At the moment of writing the likely endgame in Ukraine is the frozen conflict seen between Armenia and Azerbaijan after the 1990s war. In that war the losing side, Azerbaijan, signed a ceasefire agreement with the Armenians, but refused a final settlement. Nearly 3 decades of frozen conflict ensued with periodic flareups but little movement in territory or diplomatic breakthroughs to resolve the conflict.
Around 30 years after the ceasefire of 1994 Azerbaijan had to use physical force to recover its lost territory – which at 18% was almost identical to Ukraine’s losses.
The First Karabakh War was always considered a catastrophic defeat for Azerbaijan and in Azerbaijan. It is likely that the Ukraine war will be depicted differently in the West. But in truth it has been a catastrophic defeat for Ukraine and also a big defeat for the West and NATO.
The Azerbaijanis had things going for them that enabled the recovery of their territories which Kyiv does not have – at present, at least.
For one thing, Azerbaijan had a very able leadership cadre in the Aliyevs – father, Heydar, who had extensive political leadership experience in the USSR at Politburo level, plus son Ilham, who built effectively on his father’s work. The leadership cadre struck the right balance between West and Russia and were able to manoeuvre skilfully between, and indeed against, both.
That political skill has never existed in the Ukraine. Kyiv has been very poor at statesmanship, reflecting a divided country characterised by what Samuel Huntington termed a civilisational cleft, between European Ukraine and Russian Ukraine. In 2014 it was led down a fateful path by Victoria Nuland and others that has led to the failure of the Ukraine to encompass what it was bequeathed by the Soviet nation builders of the state. From that point onward it was impossible for the political elite to steer a balanced course, particularly after militant Ukrainian nationalism had infused and saurated the body politic.

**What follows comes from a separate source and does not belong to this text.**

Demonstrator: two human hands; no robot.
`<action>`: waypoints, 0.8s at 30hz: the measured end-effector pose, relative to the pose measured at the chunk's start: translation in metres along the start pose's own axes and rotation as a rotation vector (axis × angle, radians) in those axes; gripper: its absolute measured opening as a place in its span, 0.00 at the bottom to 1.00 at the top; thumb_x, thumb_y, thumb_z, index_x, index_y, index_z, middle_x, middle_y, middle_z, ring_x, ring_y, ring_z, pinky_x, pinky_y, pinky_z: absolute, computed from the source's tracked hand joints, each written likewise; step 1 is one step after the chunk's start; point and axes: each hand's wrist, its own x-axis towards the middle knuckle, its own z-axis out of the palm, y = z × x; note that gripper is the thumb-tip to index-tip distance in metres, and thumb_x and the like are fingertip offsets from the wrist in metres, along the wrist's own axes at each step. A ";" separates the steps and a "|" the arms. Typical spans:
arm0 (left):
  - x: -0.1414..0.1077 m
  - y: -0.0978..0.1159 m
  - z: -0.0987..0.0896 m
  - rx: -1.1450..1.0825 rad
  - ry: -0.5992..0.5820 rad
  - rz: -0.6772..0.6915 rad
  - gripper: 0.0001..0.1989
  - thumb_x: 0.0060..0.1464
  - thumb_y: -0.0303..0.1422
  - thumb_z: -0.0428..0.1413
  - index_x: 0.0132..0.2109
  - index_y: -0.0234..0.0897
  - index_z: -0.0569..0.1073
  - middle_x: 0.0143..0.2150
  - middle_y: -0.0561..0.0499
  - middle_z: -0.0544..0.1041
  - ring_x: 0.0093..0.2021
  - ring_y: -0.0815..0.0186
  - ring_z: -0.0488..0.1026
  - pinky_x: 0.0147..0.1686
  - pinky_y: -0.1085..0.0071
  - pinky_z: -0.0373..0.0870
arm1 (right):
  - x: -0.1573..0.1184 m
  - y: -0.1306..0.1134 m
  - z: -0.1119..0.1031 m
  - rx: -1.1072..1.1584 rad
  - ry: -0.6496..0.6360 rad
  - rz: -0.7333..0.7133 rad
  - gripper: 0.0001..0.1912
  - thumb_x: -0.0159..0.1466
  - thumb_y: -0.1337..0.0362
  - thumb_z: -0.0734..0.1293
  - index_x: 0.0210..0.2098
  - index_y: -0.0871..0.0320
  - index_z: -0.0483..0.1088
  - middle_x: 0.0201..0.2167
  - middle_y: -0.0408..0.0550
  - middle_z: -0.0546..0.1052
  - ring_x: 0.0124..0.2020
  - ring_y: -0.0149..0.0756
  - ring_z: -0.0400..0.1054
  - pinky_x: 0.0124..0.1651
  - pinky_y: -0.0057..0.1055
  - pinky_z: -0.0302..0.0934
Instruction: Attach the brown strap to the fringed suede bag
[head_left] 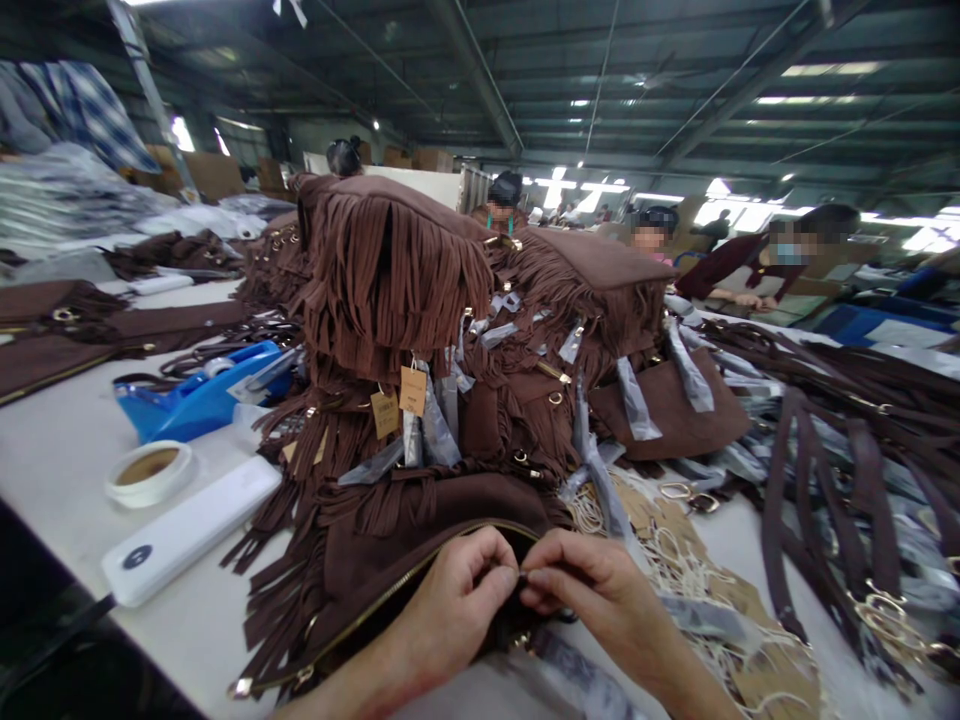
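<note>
A brown fringed bag [420, 515] lies on the table with its gold zipper open, the opening facing me. Over that opening my left hand [472, 580] and my right hand [581, 580] meet, fingertips nearly touching. Both are closed in a pinch on a small dark piece between them, too small to make out. Behind the bag rises a pile of brown fringed bags [397, 250], with tan tags [413, 390] hanging from it. Tan tags with white strings [667, 545] are spread to the right of my right hand.
On the left are a blue tape dispenser [202, 390], a tape roll [148, 474] and a white device [191, 530]. Brown straps [810, 480] with gold rings cover the right side. A person [757, 265] works across the table at the right, others farther back.
</note>
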 end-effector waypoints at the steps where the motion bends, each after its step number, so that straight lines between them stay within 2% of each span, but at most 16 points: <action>1: 0.000 0.000 0.000 -0.001 0.003 -0.004 0.08 0.56 0.35 0.50 0.30 0.37 0.66 0.29 0.55 0.65 0.32 0.67 0.62 0.33 0.72 0.57 | 0.000 0.000 0.000 -0.046 -0.002 -0.031 0.09 0.62 0.60 0.67 0.28 0.56 0.74 0.23 0.44 0.80 0.25 0.34 0.74 0.29 0.26 0.68; 8: 0.000 -0.003 0.003 0.033 0.038 -0.016 0.09 0.54 0.36 0.49 0.30 0.37 0.65 0.28 0.55 0.64 0.32 0.66 0.61 0.33 0.71 0.57 | -0.003 0.010 0.004 -0.376 0.036 -0.277 0.10 0.67 0.66 0.63 0.29 0.56 0.72 0.24 0.43 0.76 0.26 0.32 0.72 0.31 0.25 0.62; 14: 0.004 -0.009 0.006 0.059 0.057 -0.051 0.07 0.53 0.35 0.49 0.30 0.37 0.65 0.29 0.53 0.66 0.34 0.64 0.63 0.35 0.70 0.59 | 0.003 0.013 0.013 -0.447 0.034 -0.329 0.12 0.66 0.70 0.60 0.28 0.56 0.71 0.24 0.43 0.75 0.26 0.32 0.69 0.30 0.26 0.60; 18: 0.006 -0.009 0.005 -0.004 0.041 -0.064 0.06 0.51 0.33 0.51 0.30 0.36 0.68 0.28 0.54 0.67 0.32 0.66 0.64 0.34 0.71 0.60 | -0.003 0.003 0.004 -0.397 0.056 -0.242 0.11 0.67 0.64 0.62 0.34 0.54 0.76 0.27 0.45 0.78 0.28 0.35 0.72 0.34 0.28 0.65; 20: 0.005 -0.007 0.004 -0.057 0.016 -0.072 0.06 0.52 0.33 0.52 0.31 0.36 0.68 0.27 0.55 0.67 0.29 0.67 0.63 0.31 0.73 0.59 | -0.021 -0.002 -0.006 -0.340 0.079 -0.173 0.10 0.65 0.59 0.65 0.41 0.52 0.78 0.37 0.49 0.81 0.33 0.39 0.75 0.37 0.30 0.68; 22: 0.003 -0.004 0.002 -0.088 -0.011 -0.084 0.05 0.52 0.33 0.52 0.31 0.36 0.68 0.26 0.56 0.67 0.27 0.68 0.63 0.29 0.74 0.59 | -0.046 -0.005 -0.014 -0.299 0.087 -0.074 0.18 0.58 0.56 0.71 0.48 0.49 0.77 0.50 0.52 0.79 0.41 0.45 0.76 0.40 0.34 0.71; 23: 0.003 -0.002 0.002 -0.096 -0.024 -0.082 0.05 0.52 0.32 0.52 0.32 0.36 0.68 0.26 0.56 0.68 0.27 0.69 0.64 0.28 0.74 0.60 | -0.060 -0.005 -0.016 -0.303 0.091 0.001 0.24 0.54 0.56 0.74 0.51 0.47 0.76 0.54 0.52 0.77 0.44 0.49 0.76 0.41 0.35 0.71; 24: 0.002 0.001 0.001 -0.090 -0.034 -0.072 0.04 0.53 0.31 0.52 0.32 0.36 0.68 0.26 0.55 0.68 0.27 0.69 0.65 0.28 0.74 0.60 | -0.073 -0.003 -0.016 -0.336 0.095 0.097 0.30 0.50 0.57 0.76 0.53 0.45 0.75 0.53 0.52 0.78 0.44 0.52 0.76 0.41 0.36 0.71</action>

It has paid a heavy price for this ever since through intransigence in dealing with Russia, that has been encouraged by the West, desiring a war that it got indirectly in 2014 and then directly in 2022.
Ukraine also has a much more powerful enemy in Russia than Azerbaijan had in Armenia. The Armenians over-extended themselves through their extravagant territorial gains which their state, economically and politically, and population were inadequate to retain. They could only triumph as long as Azerbaijan was down and out, as it was in the confusion and chaos brought about by the collapse of the USSR. Once it got its act together and became a going concern under the Aliyevs, the Armenians needed to cut a deal.
Russia, since the rise of Putin, has had excellent political leadership, and if anything has been strengthened by fighting and winning its war against the West in Ukraine. Short of a future collapse it is likely that Eurasian development, along with better relations with the US will make Russia a formidable force in the world that Kyiv will have to do business with again.
There is, therefore, far less likelihood that Ukraine will recover from its defeat in 2025 than Azerbaijan did from 1994.
But it may help the Ukraine to recover if it believes that it might one day build a functional state out of the ashes of defeat, with the assistance of President Trump. There are many European states that have diminished in size in the course of the last century – Germany and Austria amongst them – and become more functional as a result.
Why not Ukraine?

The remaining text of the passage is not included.